WHAT YOU HAVE TO DO: Within the listing below, give again exactly the lines between the one containing "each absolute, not" and the one containing "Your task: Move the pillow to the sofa", inclusive, pictures left aside.

(DATASET EXCERPT begins)

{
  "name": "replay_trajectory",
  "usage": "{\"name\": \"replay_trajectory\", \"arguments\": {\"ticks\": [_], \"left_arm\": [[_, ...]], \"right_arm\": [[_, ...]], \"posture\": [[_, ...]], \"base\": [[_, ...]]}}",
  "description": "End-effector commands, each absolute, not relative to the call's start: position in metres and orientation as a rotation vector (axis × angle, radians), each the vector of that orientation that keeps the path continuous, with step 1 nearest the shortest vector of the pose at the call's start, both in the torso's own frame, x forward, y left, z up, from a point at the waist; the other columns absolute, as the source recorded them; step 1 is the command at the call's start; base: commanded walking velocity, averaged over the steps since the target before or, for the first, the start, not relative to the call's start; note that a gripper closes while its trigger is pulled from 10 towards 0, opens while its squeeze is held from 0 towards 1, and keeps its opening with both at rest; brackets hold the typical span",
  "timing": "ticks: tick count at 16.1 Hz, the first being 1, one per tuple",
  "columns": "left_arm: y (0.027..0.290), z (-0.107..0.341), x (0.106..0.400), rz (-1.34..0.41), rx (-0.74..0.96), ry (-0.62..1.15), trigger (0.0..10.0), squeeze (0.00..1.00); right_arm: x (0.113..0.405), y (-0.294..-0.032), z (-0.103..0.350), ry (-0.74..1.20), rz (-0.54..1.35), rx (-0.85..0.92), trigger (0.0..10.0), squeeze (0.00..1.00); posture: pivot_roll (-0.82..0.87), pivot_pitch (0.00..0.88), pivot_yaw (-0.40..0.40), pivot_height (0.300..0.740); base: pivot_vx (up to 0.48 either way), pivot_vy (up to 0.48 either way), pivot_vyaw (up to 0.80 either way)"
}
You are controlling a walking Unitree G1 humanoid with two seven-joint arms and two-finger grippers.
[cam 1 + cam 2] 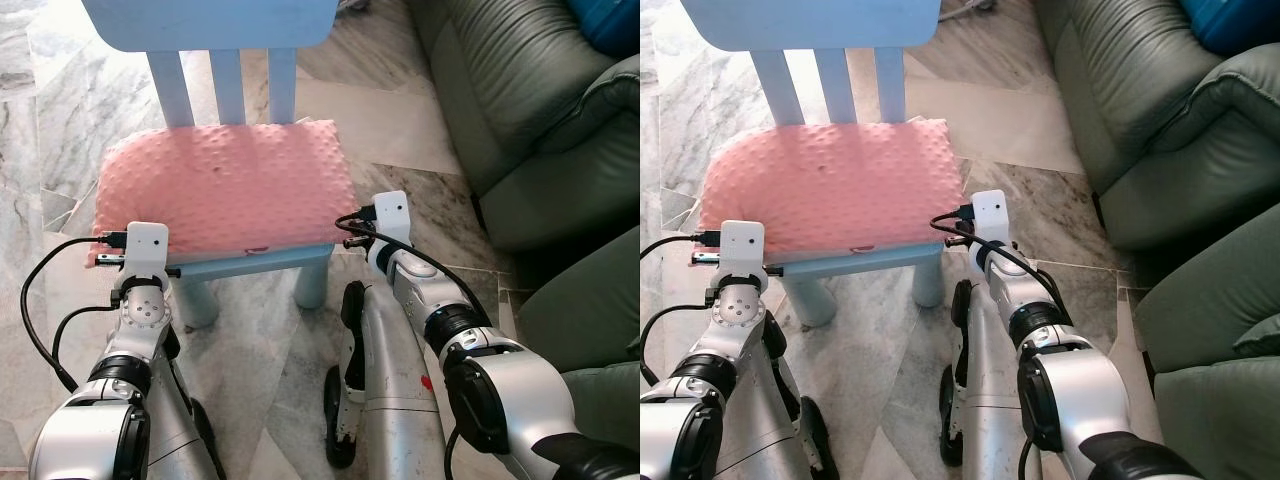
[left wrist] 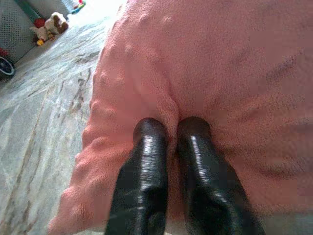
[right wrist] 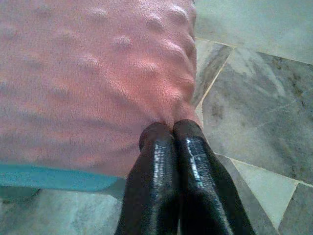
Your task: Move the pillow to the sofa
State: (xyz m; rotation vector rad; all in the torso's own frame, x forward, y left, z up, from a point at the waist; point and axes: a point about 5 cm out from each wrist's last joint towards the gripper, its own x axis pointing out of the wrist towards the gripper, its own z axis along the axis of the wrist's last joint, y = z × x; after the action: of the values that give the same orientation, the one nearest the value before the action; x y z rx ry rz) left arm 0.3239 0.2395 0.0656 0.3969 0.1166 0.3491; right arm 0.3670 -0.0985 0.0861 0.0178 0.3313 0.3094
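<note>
Both grippers pinched the pillow [image 1: 225, 190] – the left gripper [image 2: 168, 129] clenched on a fold at its near-left edge, the right gripper [image 3: 171, 129] on its near-right corner – for an even lift off the chair [image 1: 260, 262] toward the sofa [image 1: 530, 110] beyond the right jaws

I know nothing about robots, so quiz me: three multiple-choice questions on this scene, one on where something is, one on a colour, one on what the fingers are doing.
1. Where does the pillow lie?
A. on the sofa
B. on the chair seat
C. on the floor

2. What colour is the chair?
A. light blue
B. red
C. black

3. How do the left gripper's fingers stand?
A. spread wide, away from the pillow
B. pinched on the pillow's edge
C. holding a chair leg

Answers: B, the pink pillow covers the chair seat, with the green sofa to the robot's right; A, its backrest and legs are light blue; B, the left gripper nips a fold of pillow.
</note>
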Motion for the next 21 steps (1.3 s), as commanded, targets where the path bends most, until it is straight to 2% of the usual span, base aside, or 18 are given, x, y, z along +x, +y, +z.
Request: {"name": "replay_trajectory", "arguments": {"ticks": [1, 7, 11, 13, 15, 16, 17, 18, 19, 20, 21], "left_arm": [[0.239, 0.056, 0.319, 0.344, 0.395, 0.158, 0.0, 0.0], [0.234, 0.055, 0.311, 0.336, 0.398, 0.094, 0.0, 0.0], [0.235, 0.067, 0.287, 0.323, 0.359, -0.032, 0.0, 0.0], [0.237, 0.074, 0.285, 0.324, 0.355, -0.046, 0.0, 0.0], [0.237, 0.081, 0.287, 0.319, 0.354, -0.05, 0.0, 0.0], [0.236, 0.082, 0.289, 0.318, 0.356, -0.048, 0.0, 0.0], [0.236, 0.083, 0.288, 0.315, 0.376, -0.018, 0.0, 0.0], [0.235, 0.083, 0.286, 0.314, 0.378, 0.003, 3.0, 0.0], [0.234, 0.081, 0.283, 0.311, 0.365, 0.015, 10.0, 0.0], [0.233, 0.079, 0.279, 0.313, 0.355, 0.034, 10.0, 0.18], [0.234, 0.078, 0.274, 0.332, 0.355, 0.056, 10.0, 1.0]], "right_arm": [[0.365, -0.103, 0.08, 0.358, 0.29, 0.027, 0.0, 0.0], [0.368, -0.108, 0.086, 0.325, 0.284, 0.036, 0.0, 0.0], [0.365, -0.136, 0.085, 0.297, 0.249, 0.046, 0.0, 0.0], [0.364, -0.143, 0.084, 0.3, 0.241, 0.03, 0.0, 0.0], [0.362, -0.149, 0.079, 0.331, 0.22, 0.01, 6.0, 0.0], [0.362, -0.15, 0.078, 0.343, 0.216, 0.003, 10.0, 0.02], [0.362, -0.149, 0.078, 0.351, 0.225, -0.016, 10.0, 1.0], [0.362, -0.149, 0.078, 0.349, 0.224, -0.047, 10.0, 1.0], [0.362, -0.15, 0.079, 0.347, 0.218, -0.047, 10.0, 1.0], [0.363, -0.151, 0.079, 0.346, 0.216, -0.038, 10.0, 1.0], [0.363, -0.152, 0.08, 0.336, 0.214, -0.053, 10.0, 1.0]], "posture": [[-0.04, 0.265, -0.162, 0.437], [-0.02, 0.257, -0.158, 0.437], [-0.02, 0.251, -0.153, 0.437], [-0.01, 0.251, -0.152, 0.437], [-0.01, 0.25, -0.15, 0.437], [-0.01, 0.25, -0.15, 0.437], [-0.01, 0.247, -0.149, 0.437], [-0.01, 0.246, -0.147, 0.437], [0.0, 0.246, -0.148, 0.437], [-0.01, 0.247, -0.146, 0.437], [-0.01, 0.247, -0.146, 0.437]], "base": [[0.0, 0.0, 0.0], [0.0, 0.0, 0.0], [0.0, 0.0, 0.0], [0.0, 0.0, 0.0], [0.0, 0.0, 0.0], [0.0, 0.0, 0.0], [0.0, 0.0, 0.0], [0.0, 0.0, 0.0], [0.0, 0.0, 0.0], [0.0, 0.0, 0.0], [0.0, 0.0, 0.0]]}}
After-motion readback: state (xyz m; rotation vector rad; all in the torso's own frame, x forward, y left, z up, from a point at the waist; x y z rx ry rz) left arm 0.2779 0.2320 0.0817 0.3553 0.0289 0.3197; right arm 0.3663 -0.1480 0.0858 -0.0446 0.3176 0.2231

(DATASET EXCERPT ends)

SOLVED EXERCISE:
  "description": "End-effector commands, each absolute, not relative to the call's start: position in metres and orientation as a rotation vector (axis × angle, radians), each the vector of that orientation that keeps the path continuous, with step 1 nearest the shortest vector of the pose at the call's start, both in the torso's own frame, x forward, y left, z up, from a point at the waist; the other columns absolute, as the source recorded them; step 1 is the command at the call's start; base: commanded walking velocity, averaged over the steps since the target before or, for the first, the start, not relative to the call's start; note that a gripper closes while its trigger is pulled from 10 towards 0, opens while its squeeze is held from 0 towards 1, and keeps its opening with both at rest; brackets hold the typical span",
  "timing": "ticks: tick count at 16.1 Hz, the first being 1, one per tuple",
  "columns": "left_arm: y (0.027..0.290), z (-0.107..0.341), x (0.106..0.400), rz (-1.34..0.41), rx (-0.74..0.96), ry (-0.62..1.15), trigger (0.0..10.0), squeeze (0.00..1.00); right_arm: x (0.113..0.405), y (-0.294..-0.032), z (-0.103..0.350), ry (-0.74..1.20), rz (-0.54..1.35), rx (-0.85..0.92), trigger (0.0..10.0), squeeze (0.00..1.00); posture: pivot_roll (-0.82..0.87), pivot_pitch (0.00..0.88), pivot_yaw (-0.40..0.40), pivot_height (0.300..0.740); base: pivot_vx (up to 0.48 either way), pivot_vy (up to 0.48 either way), pivot_vyaw (up to 0.80 either way)"
}
You are controlling a walking Unitree G1 humanoid with two seven-joint arms and two-finger grippers.
[cam 1 + cam 2] 
[left wrist] 
[right wrist] 
Your task: Move the pillow to the sofa

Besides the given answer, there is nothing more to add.